A supplemental analysis of JCOG0303 identified esophageal stenosis as a risk factor for esophageal fistula [7], although this was not found to be a risk factor under the definition used in the current study. However, there were some differences between the previous study and the present study. First, regarding the backgrounds of the subjects, better selection was performed in this study than in JCOG0303: JCOG0303 included patients with non-T4b ESCC, while those included in this study were limited to T4b ESCC. Therefore, we specifically investigated risk factors of esophageal fistula in T4b ESCC in this study, which is clinically relevant. A second difference between the studies was that, in JCOG0303, the definition of esophageal stenosis was not described, so it might have differed depending on the clinical investigator. In contrast, we defined esophageal stenosis as cases in which the endoscope could not pass through the lesion. This enabled us to perform a more precise evaluation of risk factors of esophageal fistula only in T4b ESCC patients.

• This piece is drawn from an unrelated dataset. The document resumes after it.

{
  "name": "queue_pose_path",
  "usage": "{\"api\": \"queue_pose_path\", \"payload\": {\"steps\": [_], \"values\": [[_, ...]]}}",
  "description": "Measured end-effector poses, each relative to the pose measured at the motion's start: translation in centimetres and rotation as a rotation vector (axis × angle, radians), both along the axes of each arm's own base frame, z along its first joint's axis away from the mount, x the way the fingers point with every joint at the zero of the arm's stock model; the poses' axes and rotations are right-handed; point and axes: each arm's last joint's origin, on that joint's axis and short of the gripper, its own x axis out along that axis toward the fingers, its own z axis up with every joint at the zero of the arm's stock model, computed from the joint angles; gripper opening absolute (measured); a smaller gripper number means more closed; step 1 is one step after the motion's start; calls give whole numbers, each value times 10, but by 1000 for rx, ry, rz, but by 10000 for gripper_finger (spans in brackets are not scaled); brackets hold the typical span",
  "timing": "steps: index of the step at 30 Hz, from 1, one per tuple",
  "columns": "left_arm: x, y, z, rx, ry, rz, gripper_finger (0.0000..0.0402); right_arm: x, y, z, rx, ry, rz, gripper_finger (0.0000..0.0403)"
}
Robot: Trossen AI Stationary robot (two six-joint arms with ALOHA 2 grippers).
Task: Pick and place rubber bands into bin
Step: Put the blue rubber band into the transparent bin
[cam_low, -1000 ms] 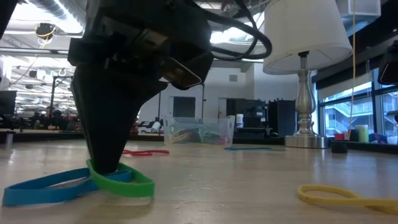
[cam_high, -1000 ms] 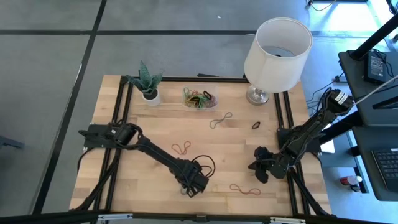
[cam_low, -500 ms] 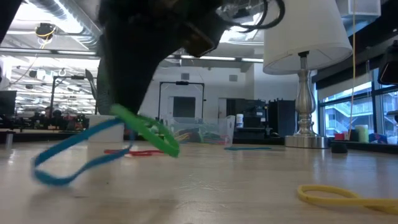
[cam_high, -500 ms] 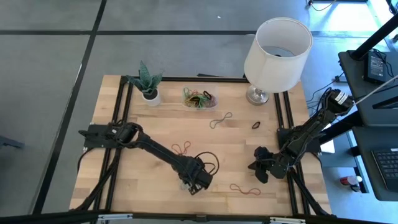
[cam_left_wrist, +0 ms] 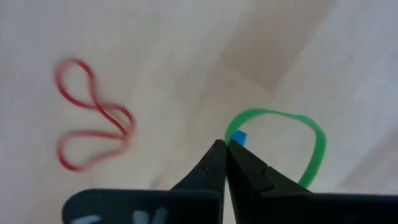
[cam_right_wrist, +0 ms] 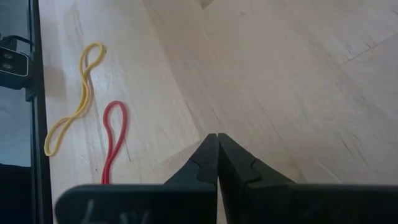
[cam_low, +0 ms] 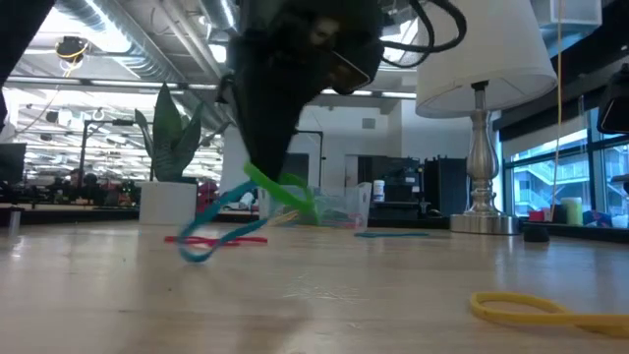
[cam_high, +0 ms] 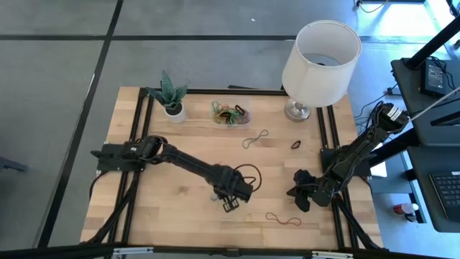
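Wooden table (cam_high: 172,216), lamp and plant pot at the back: we see the left gripper (cam_left_wrist: 225,149) pinched tight on a green rubber band (cam_left_wrist: 311,146) with a blue band (cam_low: 211,228) dangling, lifted clear. The bin (cam_high: 230,115) sits well beyond the jaws, already holding several bands. Loose bands (cam_high: 282,219) remain on the wood; right gripper (cam_right_wrist: 217,140) closed, empty, parked.
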Motion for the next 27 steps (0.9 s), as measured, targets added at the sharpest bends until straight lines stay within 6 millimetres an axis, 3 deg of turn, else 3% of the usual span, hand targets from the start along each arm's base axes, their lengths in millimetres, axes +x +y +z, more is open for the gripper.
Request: {"api": "queue_pose_path", "payload": {"steps": [13, 21, 27], "values": [[12, 27, 0, 22, -47, -49, 9, 0, 0, 0, 0, 0, 0, 5], [17, 45, 0, 43, -48, -58, 85, 0, 0, 0, 18, 4, -18, 5], [16, 46, 0, 75, -47, -57, 128, 0, 0, 0, 31, 7, -31, 5]]}}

CRP ≥1.00 mg/dL was also a risk factor for esophageal fistula in this study. This may reflect tissue damage induced by an elevated level of IL-6, which causes tissue inflammation [11]. Albumin concentration is usually decreased when IL-6 is overproduced; however, there were only a few patients with a low albumin concentration among the study population. A possible explanation for this is that T4b ESCC patients generally do not eat well and are often dehydrated. In this study, we did not measure the IL-6 level, so we could not verify this hypothesis.

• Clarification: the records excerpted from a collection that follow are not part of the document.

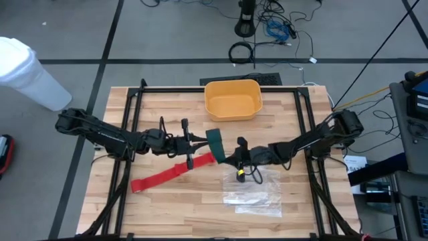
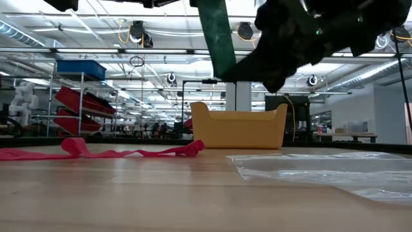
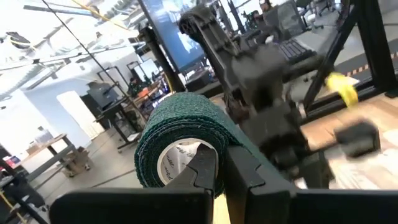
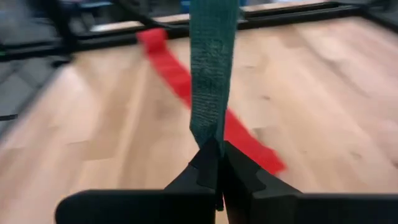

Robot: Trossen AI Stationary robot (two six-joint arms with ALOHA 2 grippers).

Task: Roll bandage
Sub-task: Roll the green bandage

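Both arms meet over the middle of the wooden table. The left gripper has its fingers closed on a green roll of stretchy wrap, with one finger poked into the white hole of the roll. A green strip comes off that roll and hangs in the air between the two arms. The right gripper is squeezed shut on the free end of the green strip. The red bandage is not held by anything. It lies flat on the table as a long band, under the two grippers, and runs from the middle of the table toward the front left. In the low view it looks a bit bunched up in spots, but that is hard to be sure of. A clear plastic bag lies on the table just under the right gripper. A yellow bin sits at the back of the table, well apart from the bandage.
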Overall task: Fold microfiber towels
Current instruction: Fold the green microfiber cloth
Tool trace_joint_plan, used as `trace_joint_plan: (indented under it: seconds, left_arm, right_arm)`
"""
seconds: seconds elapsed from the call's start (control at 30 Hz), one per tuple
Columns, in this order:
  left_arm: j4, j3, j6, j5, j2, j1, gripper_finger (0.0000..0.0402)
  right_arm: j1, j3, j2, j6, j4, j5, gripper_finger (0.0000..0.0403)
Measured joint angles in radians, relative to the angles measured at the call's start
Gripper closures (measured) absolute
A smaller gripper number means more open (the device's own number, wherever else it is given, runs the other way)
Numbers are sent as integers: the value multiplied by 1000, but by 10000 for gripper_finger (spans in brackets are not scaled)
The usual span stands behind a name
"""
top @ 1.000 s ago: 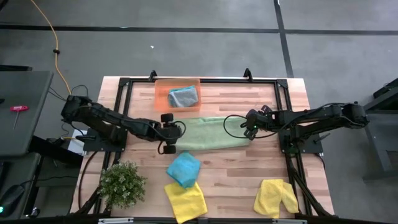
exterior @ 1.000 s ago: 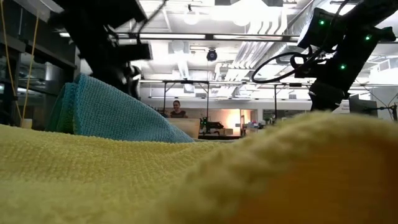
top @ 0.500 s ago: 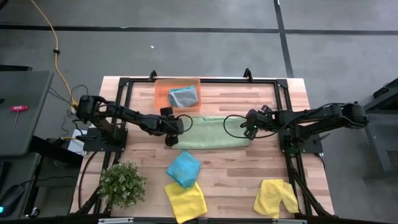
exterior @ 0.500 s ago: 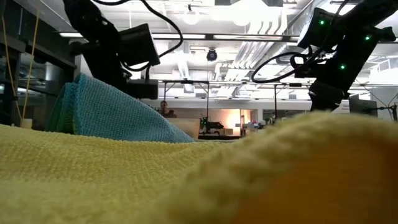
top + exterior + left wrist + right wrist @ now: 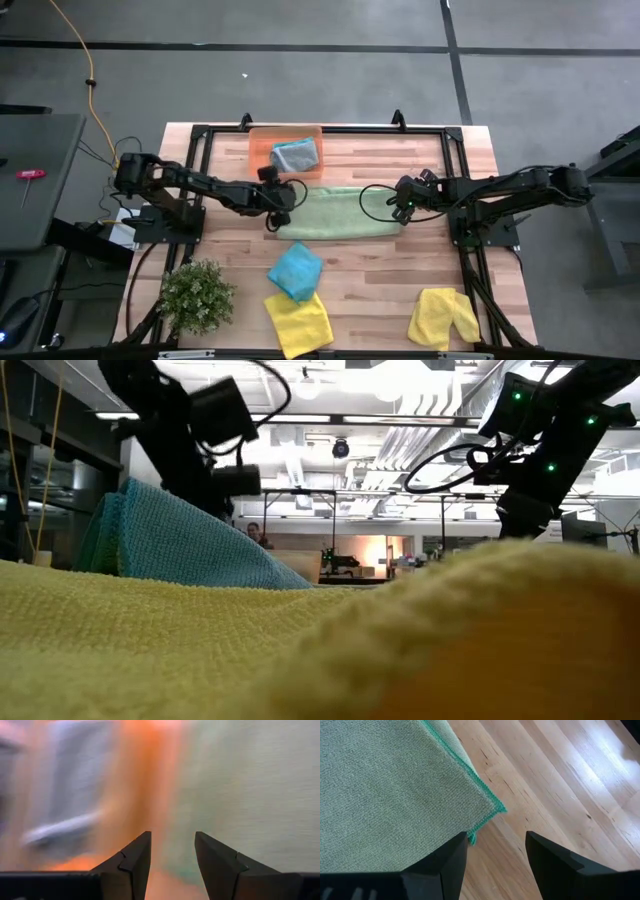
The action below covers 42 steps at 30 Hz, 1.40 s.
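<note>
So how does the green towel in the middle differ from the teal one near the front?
The light green towel lies spread out flat and long between both arms; the teal-blue towel is a smaller, bunched heap set at an angle. The green one lies apart from the other cloths; the teal one touches a yellow towel. Both rest on the table.

Left wrist view: orange tray [image 5: 145,775] and grey towel [image 5: 75,795] smeared by blur, edges unreadable.
Low view: yellow towel [image 5: 200,650] fills the foreground, hiding the table; left gripper's fingertips hidden behind teal towel [image 5: 190,545].
Green towel [image 5: 380,785]: cut off at 9 o'clock.
</note>
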Motion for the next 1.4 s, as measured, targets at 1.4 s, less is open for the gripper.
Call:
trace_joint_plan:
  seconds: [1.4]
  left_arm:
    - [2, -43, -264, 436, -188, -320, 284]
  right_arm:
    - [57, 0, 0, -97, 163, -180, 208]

Even patients with such risk factors are not a contraindication for dCRT because they have a chance of achieving a complete response, which could prolong the survival time [4]. In fact, five patients with esophageal fistula experienced fistula closure by continuing the treatment and had survived for more than 1 year at the data cut-off. However, overall survival of the EF+ group was significantly shorter than that of the EF− group in the current study. Therefore, the development of a treatment strategy for ESCC patients with a risk of fistula formation is warranted.

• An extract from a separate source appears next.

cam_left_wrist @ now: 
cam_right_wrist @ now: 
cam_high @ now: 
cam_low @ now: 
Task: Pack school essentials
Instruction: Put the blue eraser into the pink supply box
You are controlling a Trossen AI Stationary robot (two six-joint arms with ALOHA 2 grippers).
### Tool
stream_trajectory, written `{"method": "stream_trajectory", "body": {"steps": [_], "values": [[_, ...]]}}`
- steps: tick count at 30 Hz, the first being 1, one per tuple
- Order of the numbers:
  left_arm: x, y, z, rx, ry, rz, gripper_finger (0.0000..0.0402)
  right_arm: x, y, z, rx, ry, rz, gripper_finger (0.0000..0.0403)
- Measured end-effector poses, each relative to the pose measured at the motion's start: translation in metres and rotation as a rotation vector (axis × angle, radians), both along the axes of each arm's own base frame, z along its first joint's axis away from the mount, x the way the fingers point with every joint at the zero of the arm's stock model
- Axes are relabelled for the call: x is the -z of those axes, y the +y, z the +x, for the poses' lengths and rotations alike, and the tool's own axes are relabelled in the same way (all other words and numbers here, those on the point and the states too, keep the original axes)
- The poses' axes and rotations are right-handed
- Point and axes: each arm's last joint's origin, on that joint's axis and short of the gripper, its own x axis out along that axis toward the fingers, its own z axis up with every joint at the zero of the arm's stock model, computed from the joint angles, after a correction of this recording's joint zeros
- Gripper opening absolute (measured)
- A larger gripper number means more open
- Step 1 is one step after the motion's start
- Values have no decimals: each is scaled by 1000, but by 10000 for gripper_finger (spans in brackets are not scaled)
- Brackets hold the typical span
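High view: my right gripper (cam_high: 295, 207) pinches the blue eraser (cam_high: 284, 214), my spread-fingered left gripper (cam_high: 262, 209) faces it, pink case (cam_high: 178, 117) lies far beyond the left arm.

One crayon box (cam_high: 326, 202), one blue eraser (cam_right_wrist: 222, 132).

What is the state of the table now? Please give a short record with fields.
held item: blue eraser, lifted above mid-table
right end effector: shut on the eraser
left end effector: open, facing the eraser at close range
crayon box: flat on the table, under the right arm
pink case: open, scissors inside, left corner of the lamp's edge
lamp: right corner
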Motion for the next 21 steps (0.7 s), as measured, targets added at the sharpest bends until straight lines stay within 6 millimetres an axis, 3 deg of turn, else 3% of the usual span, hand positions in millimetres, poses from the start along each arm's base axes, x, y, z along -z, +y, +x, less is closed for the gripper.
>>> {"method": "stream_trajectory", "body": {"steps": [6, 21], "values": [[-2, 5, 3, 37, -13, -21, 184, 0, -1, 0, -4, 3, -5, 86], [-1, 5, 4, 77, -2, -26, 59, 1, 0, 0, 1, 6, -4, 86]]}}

Recently, some reports have suggested that induction chemotherapy followed by dCRT reduces the incidence of esophageal fistula [12, 13]. The reported esophageal fistula rate was in the range of 3–6%, and one of these studies showed that this rate in the group with induction chemotherapy followed by CRT was significantly lower than in those with CRT alone (6% vs. 17%, p = 0.0379) [12]. Therefore, induction chemotherapy followed by CRT may be a feasible treatment strategy for T4b thoracic ESCC with such risk factors.
The present study has several limitations. First, this is a retrospective study with a small sample size from a single institution. Second, it was difficult to distinguish treatment-related esophageal fistula and disease progression precisely. Third, bronchoscopy was not performed routinely to diagnose esophageal fistula before dCRT. Finally, we selected all fistula cases in the study population regardless of the duration from the commencement of dCRT; therefore, some cases with esophageal fistula might have been due to progressive disease. Considering these limitations, we particularly focused on T4b disease and used a precise definition of esophageal stenosis, so that we could reveal reliable risk factors for esophageal fistula formation in T4b ESCC in the current study.